In principle, four questions arise in the double-Jürgen problem: Has one side made a mistake here? If one side made a mistake, which one was it? What kind of mistake did this side make? And Gar: Why did a side make a mistake here? Here, a mistake is defined by the fact that if you did the experiment again, you would lose in the long run. So one side had an advantage and if so, which one. Every gambler naturally tries to make good bets. Any money bet on an unspecified future event is a bet. So everyone who played in the game certainly thought they were making a good bet. But who really made it?

Let’s just deal with the questions in order:

1) Did one side make a mistake here?

In all bets, money bets, there is one side that has an advantage. The advantage makes itself felt in such a way that if the experiment is repeated, one side will profit in the long run. Of course, this profit cannot be realised in a single game. You win or lose the one game. In the long run, things look quite different ( See also the chapter: “Simulations”). The advantageous side will (as a rule) prevail. In practice, it would be pure chance if one could actually find and carry out a random experiment where there would be exact equality of opportunity, i.e. neither side would benefit in the long run (even when tossing a coin for equal money, this is not guaranteed, at least in a practical experiment, see also the chapter on “How odds are created”).

Now, in numerous problems it is not quite easy (up to impossible) to find the side that has the advantage. It certainly exists, because the ideal case of equality of opportunity only exists for the somewhat comfortable mathematicians who simply assume ideal cases. Especially in the case of events in the future in which people are involved (sporting events, for example?), at some point it becomes absolutely confusing and not exactly (if at all) calculable. But more on that later. Here we will examine an experiment, a game, that is still quite clear, in which, at least theoretically, mathematics still provides unambiguous answers. One side was wrong, we have to go in search of which side it was. Which side made bad money bets?

2) Which side made the mistake?

To do this, it is now necessary to calculate the probability that the event “one double in 5 rolls” occurs. Of course, the first thing to do is to describe the formulation and the execution of the experiment exactly: Obviously, due to the problem “If a double comes in 5 throws”, not all 5 throws are always carried out. Because: As soon as a double comes, the experiment is stopped and a new one is started. Because one asks, so to speak, and here the mathematicians would be in good hands again, actually after “does at least one double come in 5 throws”. Whether there would then be two or more is no longer of interest. You stop as soon as the first double comes, if any, and start the experiment again (unless you are at the point where one side surrenders or the tournament hall closes).

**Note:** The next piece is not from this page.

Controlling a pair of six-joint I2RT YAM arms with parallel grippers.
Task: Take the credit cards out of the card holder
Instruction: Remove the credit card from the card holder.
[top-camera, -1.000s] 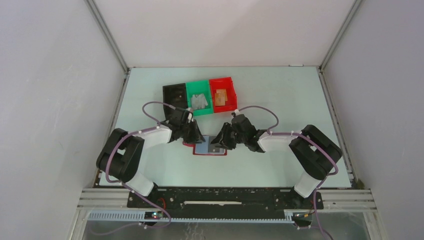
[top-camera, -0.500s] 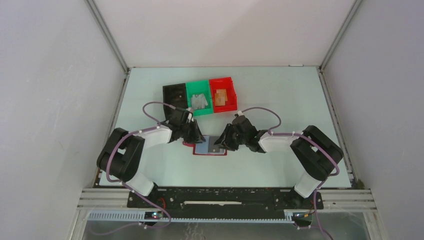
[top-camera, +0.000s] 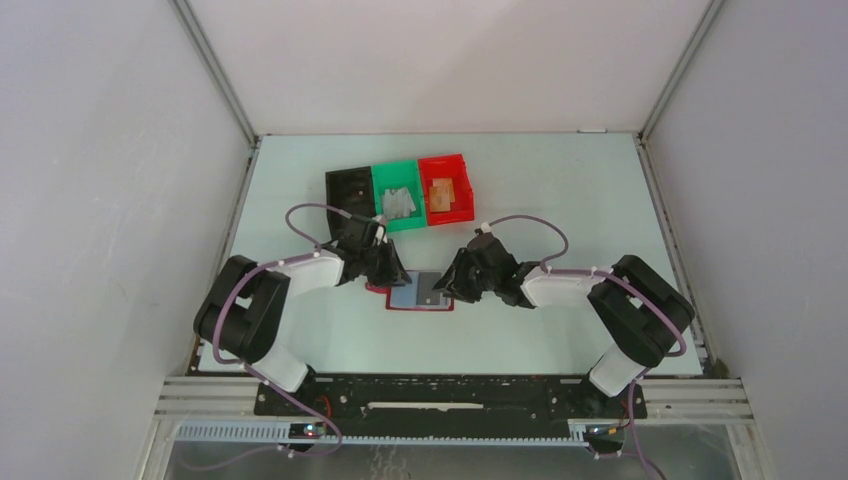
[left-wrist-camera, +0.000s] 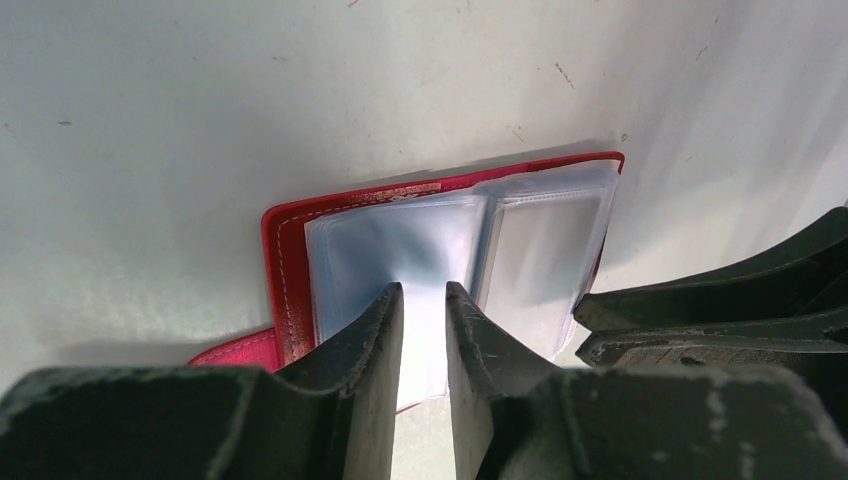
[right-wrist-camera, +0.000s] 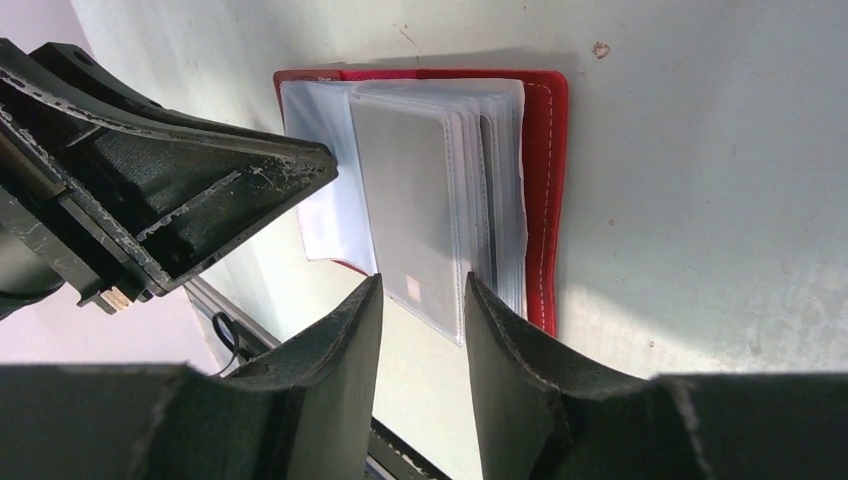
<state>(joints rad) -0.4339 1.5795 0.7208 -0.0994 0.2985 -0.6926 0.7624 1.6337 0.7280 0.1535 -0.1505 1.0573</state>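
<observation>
The dark-red card holder (top-camera: 378, 289) lies open on the table between both grippers, its clear sleeves fanned out. It shows in the left wrist view (left-wrist-camera: 283, 260) and the right wrist view (right-wrist-camera: 548, 180). A light blue card (top-camera: 402, 293) sits in the left sleeves and a grey card (right-wrist-camera: 410, 190) in the right ones. My left gripper (left-wrist-camera: 423, 292) is nearly shut, with a clear sleeve page drawn up into its narrow gap. My right gripper (right-wrist-camera: 423, 292) is open just off the holder's near-right corner, with a sleeve corner showing between its fingers.
A black bin (top-camera: 343, 178), a green bin (top-camera: 380, 190) holding a grey card (top-camera: 400, 203) and a red bin (top-camera: 466, 185) holding a tan card (top-camera: 441, 194) stand in a row just behind the grippers. Bare table lies to the left, right and front.
My right gripper has drawn back a little to the right, away from the holder. The left gripper and the holder have stayed where they were.
</observation>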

All right, I’ll keep trying to approach the solution to the problem intuitively: So if you were to make a double every 6 throws and thus had 6 throws instead of 5 time, then you would “always” have a double, so to speak. Since it also makes sense to us intuitively that it certainly doesn’t always happen (take out two dice, roll six times and note whether a double comes up, then repeat the experiment), but it does happen “frequently”, the probability would pretty certainly be over 50%, wouldn’t it? The 50% seems to be calculated simply by (wrongly) adding up 1/6 + 1/6 + 1/6 = 3/6 = 1/2 = 0.5 = 50%. So at about 3 throws you are already approaching the 50% mark. And this is relevant for this problem. Equal money, 100 DM against 100 DM, would be correct and fair if there were equal chances, i.e. if one side had 50% and the other 50%.

Jürgen, however, has cheekily agreed to 5 throws. Somehow I find it at least intuitively conceivable that with 4 throws one already exceeds the 50% (which is already obvious with three attempts), which, by the way, a later calculation will also confirm. But simply saying five attempts is cheeky is the right word.

So the answer is: the party that claimed no doubles in five throws made the mistake. If there are still disbelievers, I feel compelled to do some concrete calculations.

3) How great is the probability and how great the error?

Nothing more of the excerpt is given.